A ditadura portuguesa e a sua polícia política
Nos anos 80 do século XX, Eduardo Lourenço colocou a pergunta retórica "o fascismo nunca existiu?" Hoje, segundo penso, não interessa tanto, no estado actual da investigação histórica em Portugal, afirmar que o regime político existente em Portugal entre 1932/33 e 1974 era "fascista", "totalizante" ou "autoritário". Afirmar que se tratava de uma ditadura com características conservadoras, reaccionárias e uma matriz católica não provocará grandes divergências. Ou seja, não interessa tanto saber se o "fascismo" existiu em Portugal, como interessa afirmar que vigorou uma ditadura em Portugal durante muitos anos, tendo até sido a que maior longevidade teve na Europa do século XX.

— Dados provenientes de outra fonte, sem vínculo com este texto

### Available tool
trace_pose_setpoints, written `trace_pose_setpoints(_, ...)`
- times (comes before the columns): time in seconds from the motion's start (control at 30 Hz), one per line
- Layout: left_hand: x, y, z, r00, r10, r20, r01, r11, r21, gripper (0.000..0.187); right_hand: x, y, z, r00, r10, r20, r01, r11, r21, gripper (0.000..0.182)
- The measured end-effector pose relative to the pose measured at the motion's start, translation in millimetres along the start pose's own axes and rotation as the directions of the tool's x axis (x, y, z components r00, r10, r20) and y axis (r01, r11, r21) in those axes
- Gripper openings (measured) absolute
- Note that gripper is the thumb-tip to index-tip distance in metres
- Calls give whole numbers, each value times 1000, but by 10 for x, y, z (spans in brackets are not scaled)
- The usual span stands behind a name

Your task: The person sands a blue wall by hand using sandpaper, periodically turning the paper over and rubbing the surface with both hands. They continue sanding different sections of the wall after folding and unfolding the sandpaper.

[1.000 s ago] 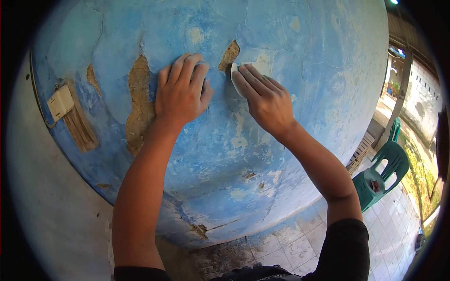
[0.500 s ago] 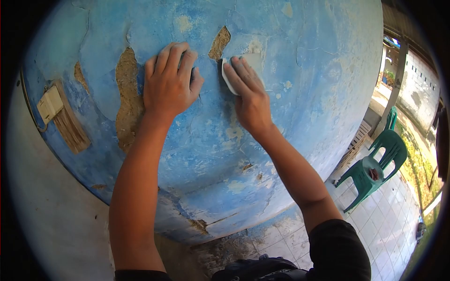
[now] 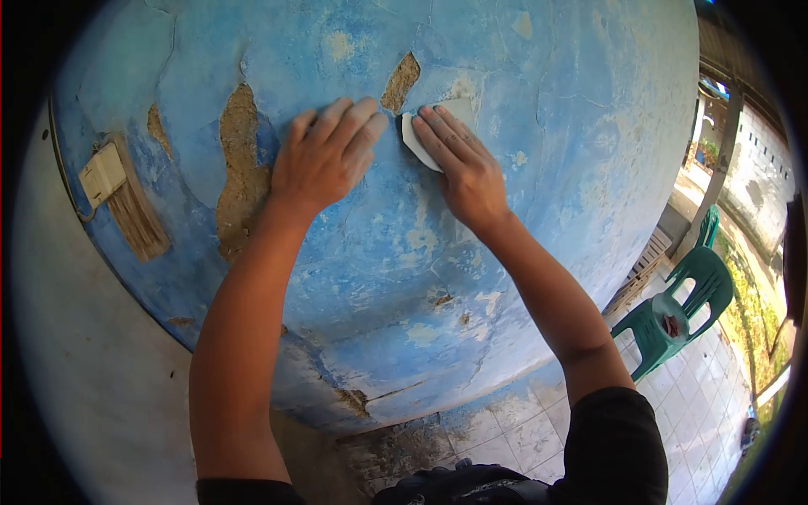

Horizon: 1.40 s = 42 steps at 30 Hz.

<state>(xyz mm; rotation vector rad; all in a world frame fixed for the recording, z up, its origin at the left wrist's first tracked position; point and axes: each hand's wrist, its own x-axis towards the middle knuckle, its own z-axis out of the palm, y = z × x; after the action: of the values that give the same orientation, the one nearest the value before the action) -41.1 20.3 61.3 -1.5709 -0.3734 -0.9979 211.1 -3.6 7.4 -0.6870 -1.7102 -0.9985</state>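
Note:
A blue wall (image 3: pixel 379 261) with peeling, cracked paint fills most of the view. Against it, my right hand (image 3: pixel 459 160) presses a sheet of sandpaper (image 3: pixel 414 143), pale on its back and dark on its underside, with the fingers laid flat over it. The sheet's left edge curls off the wall. My left hand (image 3: pixel 331 156) rests on the paint just left of the sheet, fingers stretched out and slightly bent, holding nothing. Between and above the hands is a bare patch of exposed plaster (image 3: pixel 401 82).
Left of my left hand runs a longer bare patch (image 3: pixel 240 168). A cream switch box (image 3: pixel 103 175) on a wooden board (image 3: pixel 137 210) is fixed at the far left. Green plastic chairs (image 3: pixel 703 278) stand at right on the tiled floor (image 3: pixel 686 396).
My left hand has shifted right, closer to the sandpaper. My right hand stays on the sheet, which has barely moved along the wall. The view has shifted slightly.

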Motion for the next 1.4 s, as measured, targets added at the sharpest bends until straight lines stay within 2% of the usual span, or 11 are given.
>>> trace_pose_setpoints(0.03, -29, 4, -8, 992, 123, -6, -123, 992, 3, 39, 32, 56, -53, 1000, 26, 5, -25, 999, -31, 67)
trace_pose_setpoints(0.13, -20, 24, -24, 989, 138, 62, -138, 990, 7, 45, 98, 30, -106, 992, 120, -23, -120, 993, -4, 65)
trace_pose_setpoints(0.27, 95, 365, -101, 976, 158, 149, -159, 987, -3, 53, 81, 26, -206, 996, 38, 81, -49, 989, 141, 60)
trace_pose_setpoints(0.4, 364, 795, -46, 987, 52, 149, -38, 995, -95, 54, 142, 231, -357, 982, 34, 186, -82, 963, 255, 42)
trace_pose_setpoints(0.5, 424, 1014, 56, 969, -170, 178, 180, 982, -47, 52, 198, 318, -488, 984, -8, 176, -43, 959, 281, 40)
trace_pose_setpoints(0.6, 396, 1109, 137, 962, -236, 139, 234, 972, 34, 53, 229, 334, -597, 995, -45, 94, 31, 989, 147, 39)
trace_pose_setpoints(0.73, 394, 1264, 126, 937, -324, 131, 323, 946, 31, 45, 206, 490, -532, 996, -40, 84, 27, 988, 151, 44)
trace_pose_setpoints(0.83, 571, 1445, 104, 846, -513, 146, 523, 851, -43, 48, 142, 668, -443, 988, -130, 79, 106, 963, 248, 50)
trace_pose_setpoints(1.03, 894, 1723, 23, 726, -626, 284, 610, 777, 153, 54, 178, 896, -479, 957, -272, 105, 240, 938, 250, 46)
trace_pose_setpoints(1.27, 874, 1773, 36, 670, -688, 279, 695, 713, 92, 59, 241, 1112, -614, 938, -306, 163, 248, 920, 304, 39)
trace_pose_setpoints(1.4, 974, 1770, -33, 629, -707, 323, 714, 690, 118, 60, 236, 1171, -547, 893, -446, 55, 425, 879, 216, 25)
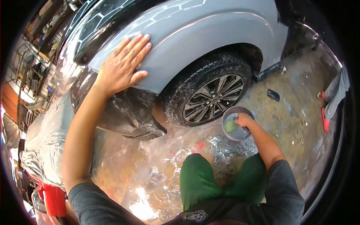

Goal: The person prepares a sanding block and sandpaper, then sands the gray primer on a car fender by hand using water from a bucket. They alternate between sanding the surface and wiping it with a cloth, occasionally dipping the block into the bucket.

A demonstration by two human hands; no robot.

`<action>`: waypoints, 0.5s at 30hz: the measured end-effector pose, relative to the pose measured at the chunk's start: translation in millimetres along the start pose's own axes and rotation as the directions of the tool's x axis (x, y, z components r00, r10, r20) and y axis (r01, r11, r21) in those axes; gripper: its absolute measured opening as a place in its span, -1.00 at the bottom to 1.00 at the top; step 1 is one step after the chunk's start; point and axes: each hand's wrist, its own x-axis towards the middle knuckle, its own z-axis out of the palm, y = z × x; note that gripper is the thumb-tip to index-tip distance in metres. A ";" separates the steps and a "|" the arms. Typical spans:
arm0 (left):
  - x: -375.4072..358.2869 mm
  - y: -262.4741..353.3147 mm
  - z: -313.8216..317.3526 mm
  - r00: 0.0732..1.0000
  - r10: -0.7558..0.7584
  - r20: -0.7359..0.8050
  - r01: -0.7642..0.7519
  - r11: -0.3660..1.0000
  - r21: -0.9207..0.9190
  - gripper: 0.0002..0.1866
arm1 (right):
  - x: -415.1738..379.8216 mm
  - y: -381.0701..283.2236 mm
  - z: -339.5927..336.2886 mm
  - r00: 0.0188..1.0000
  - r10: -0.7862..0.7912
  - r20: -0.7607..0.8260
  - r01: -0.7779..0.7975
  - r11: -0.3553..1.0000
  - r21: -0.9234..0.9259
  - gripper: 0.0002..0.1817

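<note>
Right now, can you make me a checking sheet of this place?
Surface: floor stained, shiny wet around the bucket
Things: grey car panel, wheel below; bucket holding liquid and a green piece
Clutter: dark flat object on the floor
Hands: left hand flat on the panel; right hand at the green piece, grip unclear
Cables: thin red line, maybe a cord
Surroundings: another person's leg and red shoe; pale sheeting

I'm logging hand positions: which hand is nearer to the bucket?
Right. The right hand reaches into the bucket, beside a green thing; the left hand lies on the grey body panel, well away from it.
</note>
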 end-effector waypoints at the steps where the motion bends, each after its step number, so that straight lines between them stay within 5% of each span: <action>1: -13.3 0.6 1.6 1.000 -0.019 0.013 0.019 1.000 -0.016 -0.15 | 3.6 -3.7 5.0 1.000 0.008 0.017 -0.007 0.996 -0.084 -0.56; 9: -74.0 6.3 13.7 0.993 -0.110 0.051 0.110 0.994 -0.003 -0.17 | 15.2 4.7 112.5 0.991 0.133 0.025 -0.107 0.886 -0.451 -0.58; 12: -57.9 4.3 14.6 0.994 -0.105 -0.006 0.105 0.994 -0.035 -0.17 | -36.5 -13.9 83.9 0.937 0.003 -0.350 -0.094 0.965 -0.245 -0.50; 15: 20.5 4.7 2.9 0.991 -0.058 -0.124 0.055 0.998 -0.024 -0.17 | -61.4 -14.9 85.6 0.695 0.086 -0.714 -0.032 0.995 0.090 -0.44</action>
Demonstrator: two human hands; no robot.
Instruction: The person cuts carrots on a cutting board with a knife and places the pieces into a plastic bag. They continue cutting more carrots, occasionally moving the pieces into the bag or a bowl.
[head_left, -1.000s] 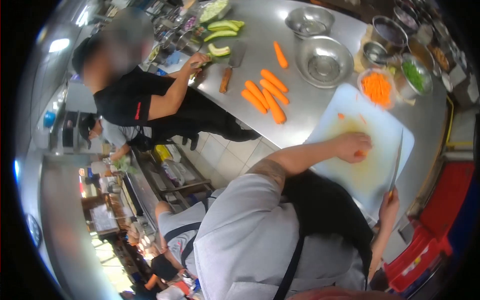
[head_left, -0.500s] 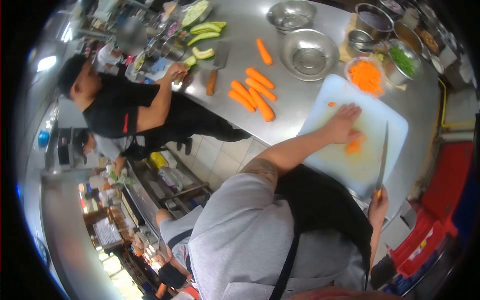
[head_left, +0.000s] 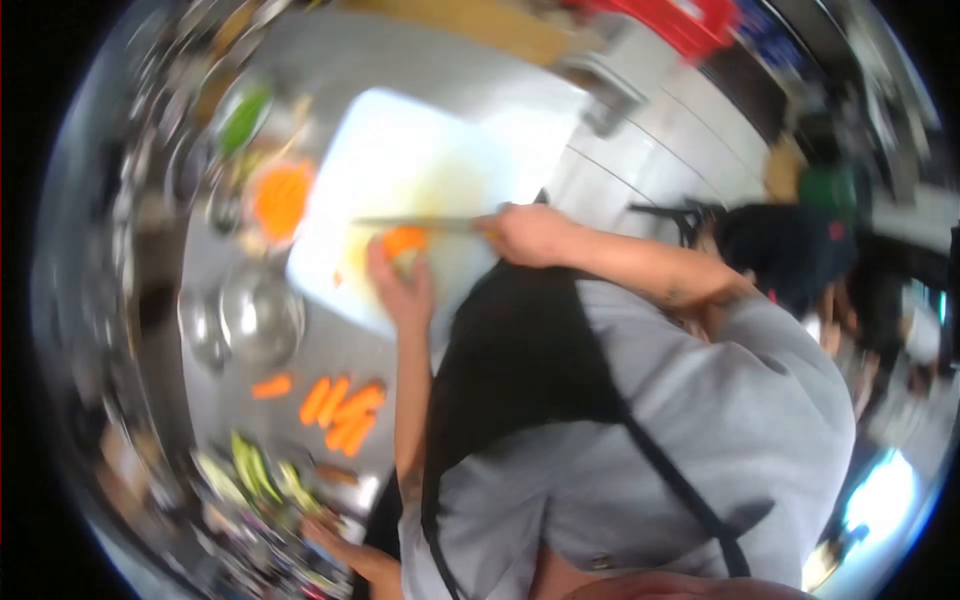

O que interessa é caracterizar, com o máximo de profissionalismo, capacidade interpretativa e veracidade, como funcionava esse regime ditatorial, através das suas diversas instituições, dos diferentes factores e aspectos sociais, económicos e políticos devidamente contextualizados. Interessa também verificar de que forma isso tudo foi vivido no dia-a-dia dos portugueses, sabendo-se que estes não eram uma entidade colectiva, mas uma colectividade de indivíduos com interesses e vivências diferentes. A cronologia e a contextualização obrigam a matizar essas mesmas experiências, que foram vividas de forma diferente nos anos 30 do que o foram nos anos 70 do século XX. O historiador, porém, produz um local e um tempo diferentes do local e do tempo onde ele próprio está, e depende dos testemunhos, sabendo que, ao tentar conhecer, analisar e organizar o passado através de um discurso narrativo, o faz em função do presente e perspectivado por este. O historiador pode ser de direita ou de esquerda, mas deve, porém, tender para o máximo de imparcialidade.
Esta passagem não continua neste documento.